**WORK TO BE COMPLETED**
Only one stretch of the listing below is wanted: the line with "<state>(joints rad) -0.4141" and all lines after it. Reproduce that stretch exactly.

**GIVEN INFORMATION**
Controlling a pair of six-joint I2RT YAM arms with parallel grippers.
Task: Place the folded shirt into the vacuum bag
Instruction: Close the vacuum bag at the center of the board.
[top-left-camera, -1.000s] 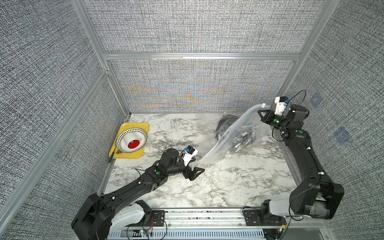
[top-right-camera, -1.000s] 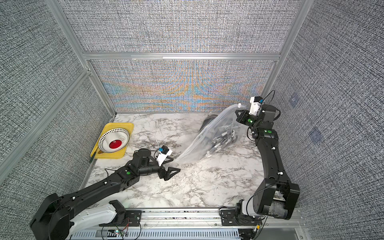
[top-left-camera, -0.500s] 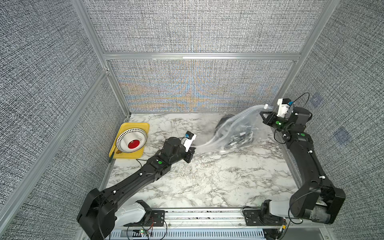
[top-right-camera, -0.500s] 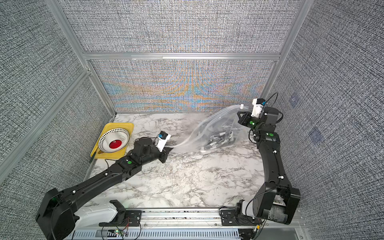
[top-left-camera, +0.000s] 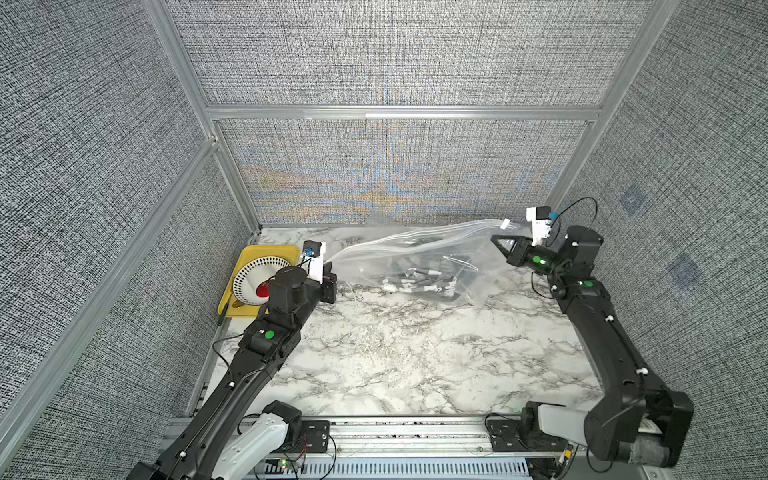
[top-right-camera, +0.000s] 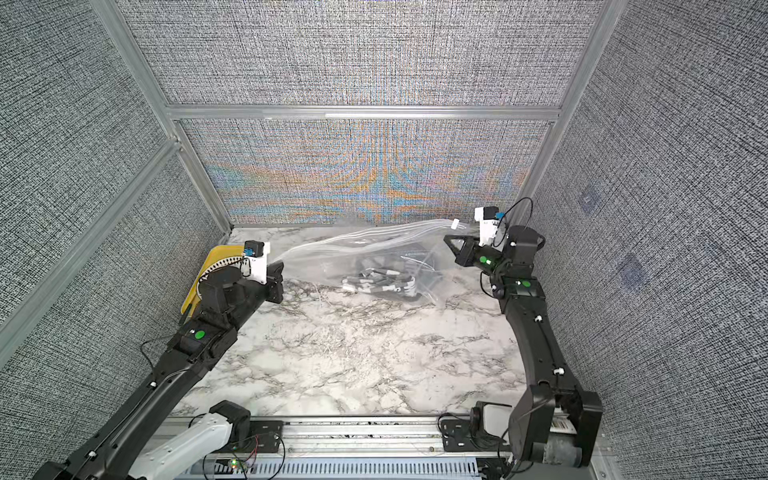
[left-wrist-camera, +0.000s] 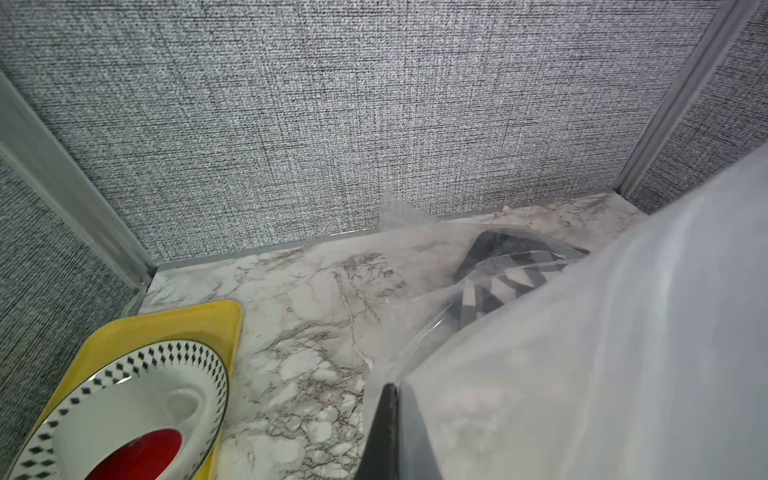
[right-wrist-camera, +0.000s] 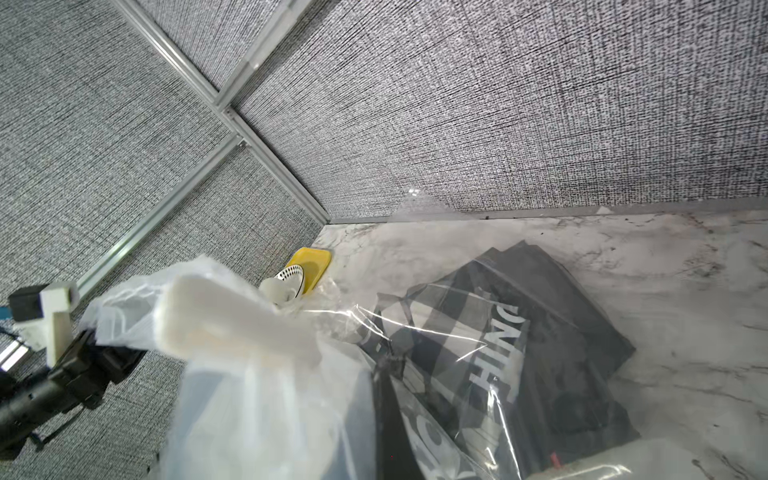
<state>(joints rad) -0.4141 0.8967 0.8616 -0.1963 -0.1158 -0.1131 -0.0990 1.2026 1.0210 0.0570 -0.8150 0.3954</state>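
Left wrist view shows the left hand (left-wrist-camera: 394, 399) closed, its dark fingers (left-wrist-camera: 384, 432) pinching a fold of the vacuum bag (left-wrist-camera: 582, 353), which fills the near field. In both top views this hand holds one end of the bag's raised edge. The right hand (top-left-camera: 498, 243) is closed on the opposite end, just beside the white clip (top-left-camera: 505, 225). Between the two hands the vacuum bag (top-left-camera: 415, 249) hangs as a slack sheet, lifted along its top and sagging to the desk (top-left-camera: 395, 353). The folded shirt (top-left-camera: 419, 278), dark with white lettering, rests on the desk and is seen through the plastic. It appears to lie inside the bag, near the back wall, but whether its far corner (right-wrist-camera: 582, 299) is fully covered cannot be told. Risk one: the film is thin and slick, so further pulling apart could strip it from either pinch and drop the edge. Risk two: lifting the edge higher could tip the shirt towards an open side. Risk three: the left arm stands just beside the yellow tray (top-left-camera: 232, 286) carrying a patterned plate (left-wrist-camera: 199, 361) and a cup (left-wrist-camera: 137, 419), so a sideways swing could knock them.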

**OUTPUT**
<state>(joints rad) -0.4141 0.8967 0.8616 -0.1963 -0.1158 -0.1131 -0.0990 1.2026 1.0210 0.0570 -0.8150 0.3954</state>
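Left wrist view shows the left hand (left-wrist-camera: 394, 399) closed, its dark fingers (left-wrist-camera: 384, 432) pinching a fold of the vacuum bag (left-wrist-camera: 582, 353), which fills the near field. In both top views this hand holds one end of the bag's raised edge. The right hand (top-left-camera: 498, 243) is closed on the opposite end, just beside the white clip (top-left-camera: 505, 225). Between the two hands the vacuum bag (top-left-camera: 415, 249) hangs as a slack sheet, lifted along its top and sagging to the desk (top-left-camera: 395, 353). The folded shirt (top-left-camera: 419, 278), dark with white lettering, rests on the desk and is seen through the plastic. It appears to lie inside the bag, near the back wall, but whether its far corner (right-wrist-camera: 582, 299) is fully covered cannot be told. Risk one: the film is thin and slick, so further pulling apart could strip it from either pinch and drop the edge. Risk two: lifting the edge higher could tip the shirt towards an open side. Risk three: the left arm stands just beside the yellow tray (top-left-camera: 232, 286) carrying a patterned plate (left-wrist-camera: 199, 361) and a cup (left-wrist-camera: 137, 419), so a sideways swing could knock them.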

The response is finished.